During meiosis, the sex chromosomes (X and Y) pair and are separated into different gametes. Fusion of two gametes at the time of fertilization produces a zygote, who's sex is determined by the combination of chromosomes inherited.
- Females with the XX pair of chromosomes can only produce gametes that contain X chromosomes.
- Males with the XY pair of chromosomes can produce two different kinds of gametes in equal numbers; those with an X chromosome and those with a Y chromosome.
- A Punnett square shows the possible combinations of chromosomes in the next generation.
- In each generation there are equal numbers of males and females produced by this system.
In humans, the X chromosome carries some genes that are not found on the Y chromosome. Inheritance of the phenotypic traits determined by these genes is therefore linked to the sex of the individual.
- The Y chromosome is important in the determination of the sex of the individual.
- The X chromosome carries other genes which are not associated with the determination of sex. One of these genes codes for a protein needed for the correct clotting of blood after a wound.
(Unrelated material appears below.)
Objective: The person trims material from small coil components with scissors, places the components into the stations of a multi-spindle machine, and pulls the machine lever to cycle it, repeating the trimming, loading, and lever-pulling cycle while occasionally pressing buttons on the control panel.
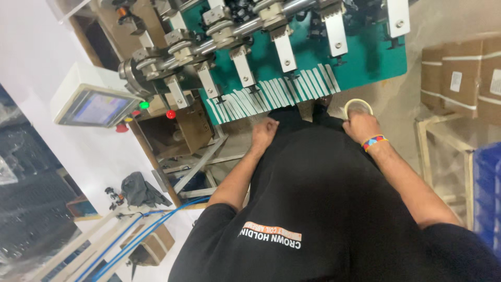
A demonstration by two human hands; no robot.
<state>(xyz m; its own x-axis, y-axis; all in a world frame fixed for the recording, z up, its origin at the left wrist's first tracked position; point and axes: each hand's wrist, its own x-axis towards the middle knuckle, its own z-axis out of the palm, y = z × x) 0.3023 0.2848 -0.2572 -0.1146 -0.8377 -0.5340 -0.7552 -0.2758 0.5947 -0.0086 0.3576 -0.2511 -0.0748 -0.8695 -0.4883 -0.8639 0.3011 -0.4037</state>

- The Y chromosome in humans does NOT carry this gene.
- Mutations can occur in this blood clotting gene, resulting in a blood protein that cannot clot the blood properly after a wound.
- Improper blood clotting is a medical condition known as hemophilia.
- There are three types of possible chromosomal states; XH (X chromosome with a normal blood clotting gene), Xh (X chromosome with a mutant blood clotting gene) and Y0 (Y chromosome with no blood clotting gene at all).
- There are five possible types of individual carrying these chromosomes and genes; XHXH (female/normal clotting), XHXh (female/normal clotting/carrier of the trait), XhXh (female/hemophiliac/rare condition until very recently), XHY0 (male/normal), and XhY0 (male/hemophiliac).
The Inheritance of Sex-linked Traits
The pattern of inheritance of genes and traits carried by the X chromosome closely follows the inheritance of the sex of the individuals.
- Hemophilia is a medical condition which, until recently, was incurable and usually fatal.
- Until recently, it was a condition found almost exclusively in men.
- Today medical science can treat hemophiliacs by replacing the missing blood proteins, but it cannot cure them.
- APunnett square shows the inheritance pattern of a male individual having children with a female individual who carries one X chromosome with a damaged (mutant) blood clotting gene.
- A Punnett square shows the inheritance pattern of a male hemophiliac having children with a female who has no damaged genes.